Please copy each line of the listing that includes the string "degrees".

[Start of section]

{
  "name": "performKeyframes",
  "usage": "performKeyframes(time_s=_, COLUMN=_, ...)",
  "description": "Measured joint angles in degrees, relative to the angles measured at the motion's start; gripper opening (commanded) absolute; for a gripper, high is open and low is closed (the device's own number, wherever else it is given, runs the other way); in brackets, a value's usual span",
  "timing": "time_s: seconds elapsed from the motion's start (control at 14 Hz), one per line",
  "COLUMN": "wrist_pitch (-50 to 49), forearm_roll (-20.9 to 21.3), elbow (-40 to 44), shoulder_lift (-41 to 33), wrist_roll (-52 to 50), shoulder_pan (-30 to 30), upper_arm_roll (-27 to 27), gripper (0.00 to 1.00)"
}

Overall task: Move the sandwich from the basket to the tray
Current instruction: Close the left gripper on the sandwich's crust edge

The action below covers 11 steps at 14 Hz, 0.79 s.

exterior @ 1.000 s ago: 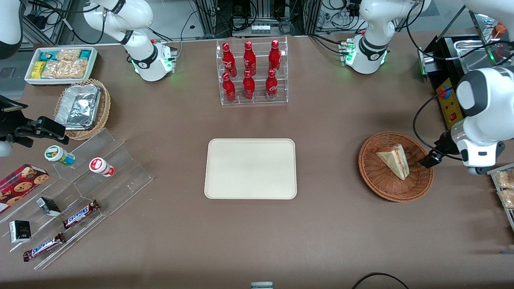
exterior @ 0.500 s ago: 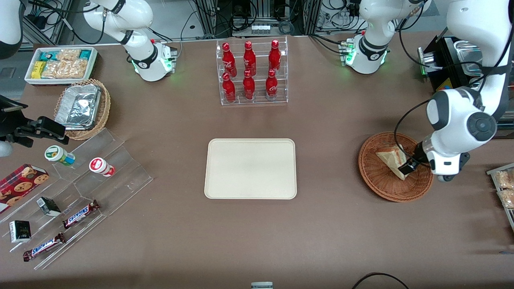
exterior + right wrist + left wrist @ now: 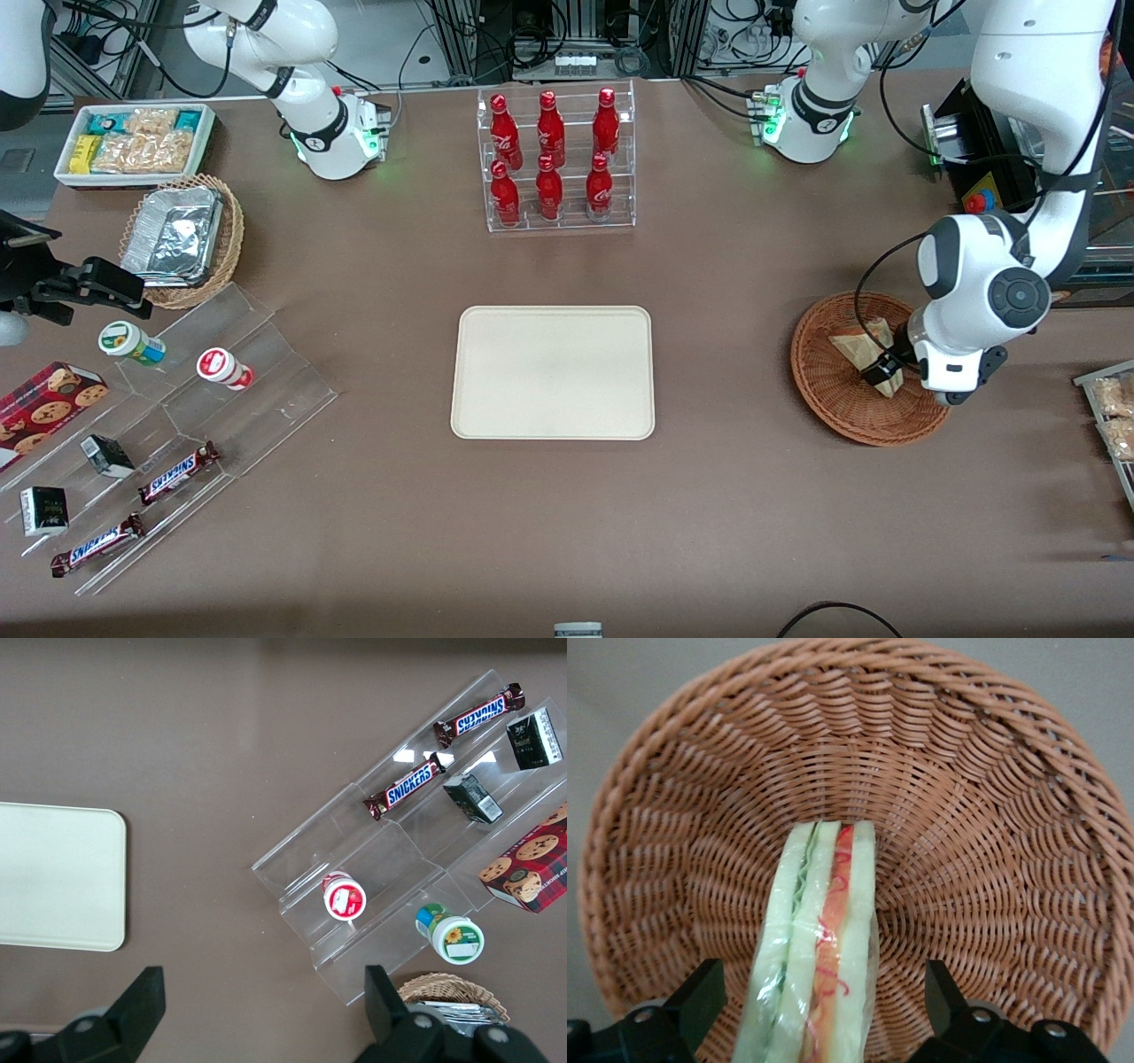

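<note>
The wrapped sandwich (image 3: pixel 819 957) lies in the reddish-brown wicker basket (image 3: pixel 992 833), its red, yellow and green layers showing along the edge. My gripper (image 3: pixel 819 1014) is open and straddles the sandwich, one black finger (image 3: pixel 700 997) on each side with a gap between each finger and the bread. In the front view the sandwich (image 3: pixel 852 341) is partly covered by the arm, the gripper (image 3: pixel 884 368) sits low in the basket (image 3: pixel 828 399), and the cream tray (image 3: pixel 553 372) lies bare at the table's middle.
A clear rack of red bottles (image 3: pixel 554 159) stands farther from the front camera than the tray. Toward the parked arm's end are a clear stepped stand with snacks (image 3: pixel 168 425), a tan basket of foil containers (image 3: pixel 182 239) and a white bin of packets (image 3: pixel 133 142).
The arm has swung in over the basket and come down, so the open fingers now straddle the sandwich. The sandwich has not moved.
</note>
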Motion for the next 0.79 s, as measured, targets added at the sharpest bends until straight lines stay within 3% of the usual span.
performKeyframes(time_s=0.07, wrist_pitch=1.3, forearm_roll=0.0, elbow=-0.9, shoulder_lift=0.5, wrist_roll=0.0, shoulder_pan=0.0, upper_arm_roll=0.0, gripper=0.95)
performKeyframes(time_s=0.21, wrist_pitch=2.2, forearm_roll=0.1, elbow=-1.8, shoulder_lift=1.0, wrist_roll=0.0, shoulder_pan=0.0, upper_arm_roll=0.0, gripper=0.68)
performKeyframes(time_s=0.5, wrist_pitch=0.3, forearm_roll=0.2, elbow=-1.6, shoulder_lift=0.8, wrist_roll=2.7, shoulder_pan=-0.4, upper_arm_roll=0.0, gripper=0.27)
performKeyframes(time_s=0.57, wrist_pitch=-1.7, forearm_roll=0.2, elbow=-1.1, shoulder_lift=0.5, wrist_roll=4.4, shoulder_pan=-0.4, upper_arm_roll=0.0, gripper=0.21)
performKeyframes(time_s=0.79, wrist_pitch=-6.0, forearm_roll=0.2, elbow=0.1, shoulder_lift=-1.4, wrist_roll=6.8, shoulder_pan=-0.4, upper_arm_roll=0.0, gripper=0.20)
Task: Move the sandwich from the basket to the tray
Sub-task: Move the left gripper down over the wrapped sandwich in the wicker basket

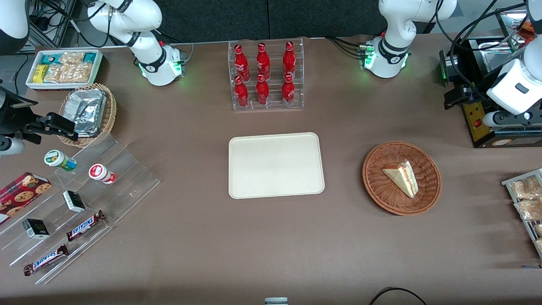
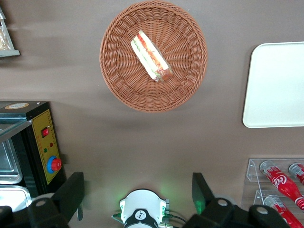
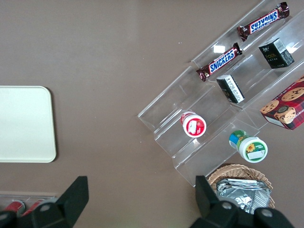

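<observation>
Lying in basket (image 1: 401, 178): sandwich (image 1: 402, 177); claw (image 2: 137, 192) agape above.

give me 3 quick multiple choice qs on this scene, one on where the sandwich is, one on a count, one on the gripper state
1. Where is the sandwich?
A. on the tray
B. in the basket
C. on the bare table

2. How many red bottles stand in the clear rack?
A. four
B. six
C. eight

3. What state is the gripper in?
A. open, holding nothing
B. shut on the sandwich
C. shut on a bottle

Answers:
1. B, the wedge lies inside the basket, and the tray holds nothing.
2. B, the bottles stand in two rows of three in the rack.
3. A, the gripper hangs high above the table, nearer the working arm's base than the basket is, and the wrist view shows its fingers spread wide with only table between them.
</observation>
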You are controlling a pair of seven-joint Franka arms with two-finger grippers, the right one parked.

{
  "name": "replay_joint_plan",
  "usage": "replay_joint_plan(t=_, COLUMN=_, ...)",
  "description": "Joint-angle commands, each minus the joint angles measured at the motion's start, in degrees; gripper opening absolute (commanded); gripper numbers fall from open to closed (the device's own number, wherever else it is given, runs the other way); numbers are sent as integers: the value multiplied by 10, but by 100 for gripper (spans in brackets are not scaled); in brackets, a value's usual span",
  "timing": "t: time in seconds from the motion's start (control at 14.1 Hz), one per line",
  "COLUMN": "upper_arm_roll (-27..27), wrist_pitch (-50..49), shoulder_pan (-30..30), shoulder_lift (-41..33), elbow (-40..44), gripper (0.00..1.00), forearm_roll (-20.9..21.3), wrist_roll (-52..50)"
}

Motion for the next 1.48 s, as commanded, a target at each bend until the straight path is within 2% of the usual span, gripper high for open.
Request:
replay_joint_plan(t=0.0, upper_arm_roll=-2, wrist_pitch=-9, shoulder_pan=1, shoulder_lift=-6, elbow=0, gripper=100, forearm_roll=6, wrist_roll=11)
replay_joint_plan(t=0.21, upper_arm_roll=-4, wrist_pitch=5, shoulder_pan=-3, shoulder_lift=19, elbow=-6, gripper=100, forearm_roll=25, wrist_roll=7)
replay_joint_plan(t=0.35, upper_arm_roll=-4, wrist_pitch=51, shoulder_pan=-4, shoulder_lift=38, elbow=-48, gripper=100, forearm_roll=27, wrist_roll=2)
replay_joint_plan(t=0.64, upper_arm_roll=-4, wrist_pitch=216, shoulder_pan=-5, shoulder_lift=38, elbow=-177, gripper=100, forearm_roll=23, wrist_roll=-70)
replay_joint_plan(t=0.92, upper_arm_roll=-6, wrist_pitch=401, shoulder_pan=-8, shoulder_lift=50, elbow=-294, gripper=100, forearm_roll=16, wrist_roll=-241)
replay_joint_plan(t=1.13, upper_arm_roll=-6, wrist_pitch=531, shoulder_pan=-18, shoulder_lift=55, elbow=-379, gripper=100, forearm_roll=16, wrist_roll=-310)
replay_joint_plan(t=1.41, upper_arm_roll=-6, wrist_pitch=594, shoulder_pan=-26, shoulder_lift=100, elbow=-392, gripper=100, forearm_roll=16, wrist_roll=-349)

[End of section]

Task response:
  "description": "Measured joint angles in degrees, relative to the angles measured at the motion's start; gripper opening (commanded) absolute; for a gripper, high is open and low is closed (the device's own number, wherever else it is given, runs the other way); in brackets, a value's usual span",
  "description": "Joint-angle commands, each minus the joint angles measured at the motion's start, in degrees; gripper opening absolute (commanded); gripper numbers fall from open to closed (the device's own number, wherever else it is given, runs the other way); numbers are sent as integers: the value multiplied by 10, but by 100 for gripper (spans in brackets are not scaled); in brackets, a value's usual span",

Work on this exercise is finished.